RELEASE DATE: TBA
RUN TIME: 1HR 52MIN
|MARIA JOÃO MAYER|
It’s 2011. Jorge is an ex-boxer, a casualty of the European troika bailout measures imposed on his country. He has a Brazilian ex-wife, Susana (Mariana Nunes), who wants little to do with him. Jorge and Susana have a child, Nelson (David Semedo), and to his father, the child is a form of salvation.
Hoping to improve his situation, Jorge accepts a job as a debt collector for one of the countless agencies who’ve bought the debts of regular Portuguese people who defaulted on their loans because their wages or income was reduced or they were laid off. He accompanies two men from the agency and basically needs to look tough and menacing, which is a piece of cake for a former pugilist. But then he’s instructed to rough up a man who owns a fruit and vegetable transportation business who’s promised to pay several times but still hasn’t. Jorge can’t go through with it.
Written by Martins and Ricardo Adolfo, the screenplay gives some subtle hints to his motivation: Jorge is self-aware enough to realise that if he didn’t have the debt collection job, he might be in the same situation as those he needs to rough up.
Nuno Lopes is the standout in this film, his roughly-hewn physicality embodying Jorge’s personal suffering. Lopes began boxing training two years before production began on the film.
According to Martins: “This boxer character was a kind of gateway to talk about this degraded standard of living. When I started investigating boxers (very often from a very low social class), I discovered that many of them were working in debt collection companies.
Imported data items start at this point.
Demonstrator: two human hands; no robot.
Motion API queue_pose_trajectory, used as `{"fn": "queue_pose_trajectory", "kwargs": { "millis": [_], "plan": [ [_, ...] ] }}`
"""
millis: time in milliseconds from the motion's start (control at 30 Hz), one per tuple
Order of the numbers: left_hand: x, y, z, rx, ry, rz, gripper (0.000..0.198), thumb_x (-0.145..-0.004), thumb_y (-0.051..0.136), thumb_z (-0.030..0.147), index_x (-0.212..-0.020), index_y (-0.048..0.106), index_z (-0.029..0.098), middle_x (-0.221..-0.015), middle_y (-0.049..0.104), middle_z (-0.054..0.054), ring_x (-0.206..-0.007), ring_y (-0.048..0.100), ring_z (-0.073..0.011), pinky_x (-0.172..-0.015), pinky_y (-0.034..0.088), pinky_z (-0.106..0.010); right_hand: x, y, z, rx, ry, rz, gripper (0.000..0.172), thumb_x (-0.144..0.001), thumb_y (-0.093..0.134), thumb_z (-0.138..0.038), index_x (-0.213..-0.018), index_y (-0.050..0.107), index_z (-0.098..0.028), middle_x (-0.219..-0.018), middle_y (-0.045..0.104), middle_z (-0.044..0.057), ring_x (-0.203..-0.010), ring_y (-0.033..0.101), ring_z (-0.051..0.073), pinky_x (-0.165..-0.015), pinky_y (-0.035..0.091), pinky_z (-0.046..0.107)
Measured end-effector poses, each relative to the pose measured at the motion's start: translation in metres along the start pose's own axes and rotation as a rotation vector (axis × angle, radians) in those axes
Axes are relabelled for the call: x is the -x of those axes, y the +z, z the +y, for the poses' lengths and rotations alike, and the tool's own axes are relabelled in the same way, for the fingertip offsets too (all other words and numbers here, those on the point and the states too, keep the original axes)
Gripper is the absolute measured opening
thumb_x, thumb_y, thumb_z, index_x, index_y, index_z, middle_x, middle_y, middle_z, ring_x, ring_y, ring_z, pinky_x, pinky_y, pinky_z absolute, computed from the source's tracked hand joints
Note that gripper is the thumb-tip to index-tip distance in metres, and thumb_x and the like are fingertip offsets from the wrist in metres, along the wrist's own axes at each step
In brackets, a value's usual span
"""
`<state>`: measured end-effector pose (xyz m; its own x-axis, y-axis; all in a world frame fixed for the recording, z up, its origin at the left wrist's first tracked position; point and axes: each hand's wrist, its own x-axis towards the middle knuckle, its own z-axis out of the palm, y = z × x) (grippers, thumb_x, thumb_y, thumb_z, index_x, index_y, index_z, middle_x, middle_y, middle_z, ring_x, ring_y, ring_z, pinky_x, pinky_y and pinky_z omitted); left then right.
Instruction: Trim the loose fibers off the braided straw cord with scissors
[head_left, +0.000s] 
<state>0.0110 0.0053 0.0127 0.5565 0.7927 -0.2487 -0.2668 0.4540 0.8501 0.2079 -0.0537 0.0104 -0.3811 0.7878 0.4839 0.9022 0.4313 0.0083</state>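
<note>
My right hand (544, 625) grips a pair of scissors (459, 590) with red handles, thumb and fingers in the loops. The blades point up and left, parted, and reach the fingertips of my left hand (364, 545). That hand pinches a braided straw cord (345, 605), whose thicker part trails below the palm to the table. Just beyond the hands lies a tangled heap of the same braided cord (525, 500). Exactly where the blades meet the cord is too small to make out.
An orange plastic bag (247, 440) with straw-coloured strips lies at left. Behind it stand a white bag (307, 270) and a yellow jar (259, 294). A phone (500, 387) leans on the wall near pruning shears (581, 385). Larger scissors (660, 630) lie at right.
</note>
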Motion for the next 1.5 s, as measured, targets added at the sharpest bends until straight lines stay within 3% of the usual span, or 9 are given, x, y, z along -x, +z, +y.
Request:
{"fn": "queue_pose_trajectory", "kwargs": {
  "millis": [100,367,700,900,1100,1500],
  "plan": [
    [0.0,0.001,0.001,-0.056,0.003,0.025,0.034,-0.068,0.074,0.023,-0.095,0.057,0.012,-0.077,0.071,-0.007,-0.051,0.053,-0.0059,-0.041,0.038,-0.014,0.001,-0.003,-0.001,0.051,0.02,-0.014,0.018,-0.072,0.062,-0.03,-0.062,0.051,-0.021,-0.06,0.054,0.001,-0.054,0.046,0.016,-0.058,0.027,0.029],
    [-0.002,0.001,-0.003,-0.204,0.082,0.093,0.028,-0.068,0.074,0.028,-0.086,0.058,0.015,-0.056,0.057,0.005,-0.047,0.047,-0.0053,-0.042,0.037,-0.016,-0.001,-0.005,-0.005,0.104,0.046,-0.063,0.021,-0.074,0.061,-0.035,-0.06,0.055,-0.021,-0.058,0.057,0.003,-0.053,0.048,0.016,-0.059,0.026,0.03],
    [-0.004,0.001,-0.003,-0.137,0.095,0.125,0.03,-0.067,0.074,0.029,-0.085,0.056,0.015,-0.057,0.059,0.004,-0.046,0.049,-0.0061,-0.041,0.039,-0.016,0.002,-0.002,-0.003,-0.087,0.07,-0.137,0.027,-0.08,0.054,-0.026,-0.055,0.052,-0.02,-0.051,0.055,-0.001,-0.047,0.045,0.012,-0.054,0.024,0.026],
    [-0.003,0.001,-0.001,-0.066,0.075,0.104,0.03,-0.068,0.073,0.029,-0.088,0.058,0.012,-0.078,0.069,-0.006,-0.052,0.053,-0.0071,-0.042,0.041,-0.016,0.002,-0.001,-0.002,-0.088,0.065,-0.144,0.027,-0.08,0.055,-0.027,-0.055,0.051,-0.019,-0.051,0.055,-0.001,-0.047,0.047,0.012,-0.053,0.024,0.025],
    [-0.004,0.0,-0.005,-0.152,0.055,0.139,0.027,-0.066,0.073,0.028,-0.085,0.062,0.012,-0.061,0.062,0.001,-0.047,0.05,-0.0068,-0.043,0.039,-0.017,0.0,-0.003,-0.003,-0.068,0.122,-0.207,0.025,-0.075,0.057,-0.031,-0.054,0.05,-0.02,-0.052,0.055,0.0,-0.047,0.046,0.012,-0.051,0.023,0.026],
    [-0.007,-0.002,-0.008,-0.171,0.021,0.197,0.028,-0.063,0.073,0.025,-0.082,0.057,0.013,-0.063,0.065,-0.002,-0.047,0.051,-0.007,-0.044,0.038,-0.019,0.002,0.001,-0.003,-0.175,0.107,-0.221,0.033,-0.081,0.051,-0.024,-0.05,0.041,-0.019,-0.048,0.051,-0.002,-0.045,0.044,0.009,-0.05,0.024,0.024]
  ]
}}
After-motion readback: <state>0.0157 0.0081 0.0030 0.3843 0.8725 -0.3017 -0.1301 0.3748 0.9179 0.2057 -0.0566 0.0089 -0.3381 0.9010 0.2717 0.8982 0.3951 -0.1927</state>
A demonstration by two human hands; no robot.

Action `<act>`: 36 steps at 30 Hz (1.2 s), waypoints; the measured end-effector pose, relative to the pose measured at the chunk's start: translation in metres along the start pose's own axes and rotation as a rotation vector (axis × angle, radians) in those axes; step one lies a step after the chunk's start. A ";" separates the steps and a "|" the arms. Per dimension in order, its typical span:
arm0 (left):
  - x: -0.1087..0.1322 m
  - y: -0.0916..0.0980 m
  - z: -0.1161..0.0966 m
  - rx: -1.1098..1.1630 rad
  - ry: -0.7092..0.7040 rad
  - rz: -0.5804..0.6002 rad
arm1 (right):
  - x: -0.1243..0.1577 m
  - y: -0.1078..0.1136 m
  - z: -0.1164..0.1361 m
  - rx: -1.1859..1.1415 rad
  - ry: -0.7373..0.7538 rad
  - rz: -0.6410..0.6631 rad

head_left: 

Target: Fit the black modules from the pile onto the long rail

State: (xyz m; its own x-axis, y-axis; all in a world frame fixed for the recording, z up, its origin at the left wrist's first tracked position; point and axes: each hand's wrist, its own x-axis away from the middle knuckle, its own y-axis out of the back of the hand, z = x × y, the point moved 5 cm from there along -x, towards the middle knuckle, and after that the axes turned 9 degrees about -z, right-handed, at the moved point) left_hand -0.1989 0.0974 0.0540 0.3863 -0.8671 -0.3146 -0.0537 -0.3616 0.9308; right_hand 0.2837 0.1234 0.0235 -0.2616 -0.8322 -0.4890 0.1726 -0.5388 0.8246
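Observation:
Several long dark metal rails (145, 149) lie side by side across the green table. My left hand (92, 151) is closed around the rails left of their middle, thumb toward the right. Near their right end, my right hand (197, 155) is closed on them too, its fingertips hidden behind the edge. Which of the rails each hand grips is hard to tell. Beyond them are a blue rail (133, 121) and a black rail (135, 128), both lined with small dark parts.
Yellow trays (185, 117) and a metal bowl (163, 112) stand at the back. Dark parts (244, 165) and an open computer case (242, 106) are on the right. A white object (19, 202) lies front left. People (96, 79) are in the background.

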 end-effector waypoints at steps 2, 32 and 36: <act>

And that's where I found the starting point of the film's story.”
Martins weaves in documentary elements, small moments in which real people can be heard discussing their financial and professional problems, to enhance his drama. The vivid soundscape also ensures that every punch lands with an audible blow.
David Semedo turns in a notable performance as Jorge’s son but Nuno Lopes is the standout in this film, his roughly-hewn physicality embodying Jorge’s personal suffering. Lopes began boxing training two years before production began on the film, then up to six hours a day in the final six months. It’s partially due to his performance and sheer presence that the material, which occasionally sinks into predictability, remains gripping.